PROBLEM TO WORK ON: Your task is to transcribe the lines from the start of the data below through the line containing "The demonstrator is", inclusive, exactly as they stand and without the pictures.

AVAILABLE DATA:
--- START ---
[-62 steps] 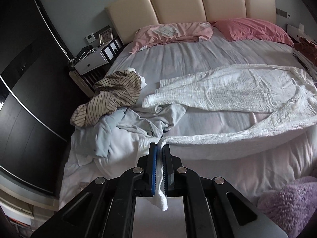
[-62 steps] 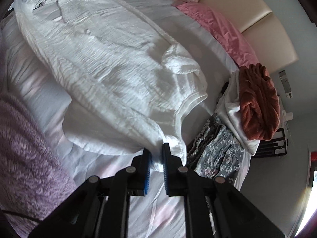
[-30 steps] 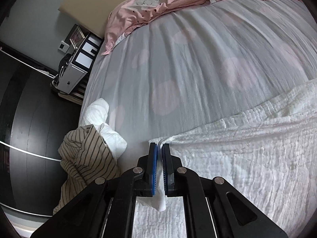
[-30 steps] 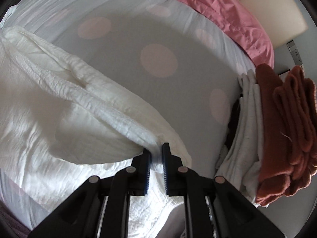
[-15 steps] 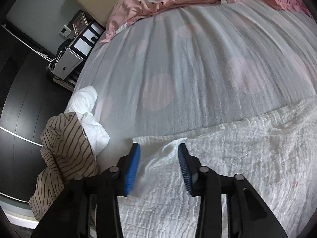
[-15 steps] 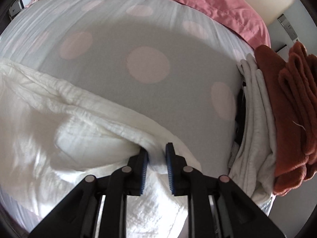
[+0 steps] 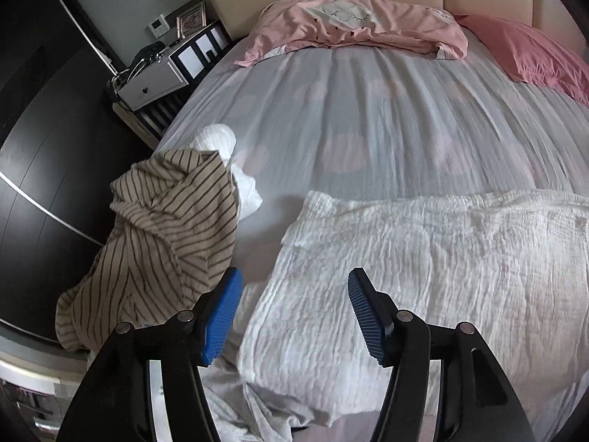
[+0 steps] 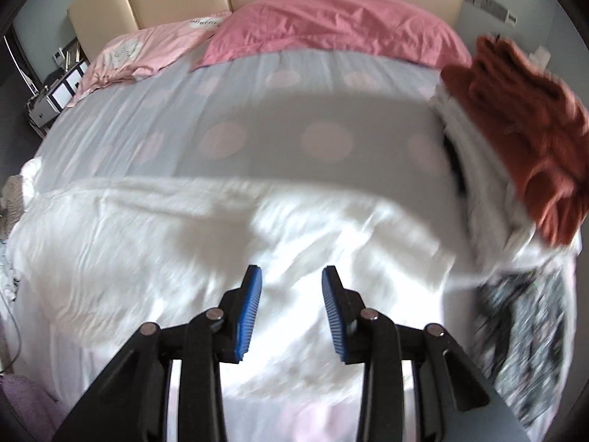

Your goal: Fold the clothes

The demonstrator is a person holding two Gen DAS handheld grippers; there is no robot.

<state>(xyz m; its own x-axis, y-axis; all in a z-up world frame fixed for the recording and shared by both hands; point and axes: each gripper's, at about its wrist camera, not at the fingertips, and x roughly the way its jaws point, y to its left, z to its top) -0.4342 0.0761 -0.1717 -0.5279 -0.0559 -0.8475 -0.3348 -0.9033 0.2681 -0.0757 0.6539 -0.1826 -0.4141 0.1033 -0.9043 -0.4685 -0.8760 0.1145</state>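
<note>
A white crinkled garment (image 7: 423,265) lies spread flat across the near half of the bed (image 7: 368,110), its far edge folded straight. My left gripper (image 7: 294,313) hovers above the garment's left end, jaws opening wide, nothing between the blue pads. In the right wrist view the same white garment (image 8: 184,243) fills the foreground, blurred. My right gripper (image 8: 291,309) hangs over it with jaws opening and nothing pinched between them.
A striped beige garment (image 7: 158,243) and a white bundle (image 7: 221,143) lie at the bed's left edge. Folded clothes with a rust-red knit (image 8: 522,125) and a dark floral piece (image 8: 526,342) are stacked at the right edge. Pink pillows (image 7: 353,25) sit by the headboard. A nightstand (image 7: 154,81) stands at left.
Both grippers let go of the white garment's edge, opened, and lifted back from it. The garment now lies flat on the bed.
</note>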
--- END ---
TASK SOLUTION:
[-62 steps] 
[-62 steps] 
[-30 steps] 
[-30 steps] 
[-15 steps] 
[-15 steps] 
[+0 steps] 
[+0 steps] 

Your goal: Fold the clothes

The demonstrator is a person holding two Gen DAS handheld grippers; there is no robot.

This exercise has been worked through to completion.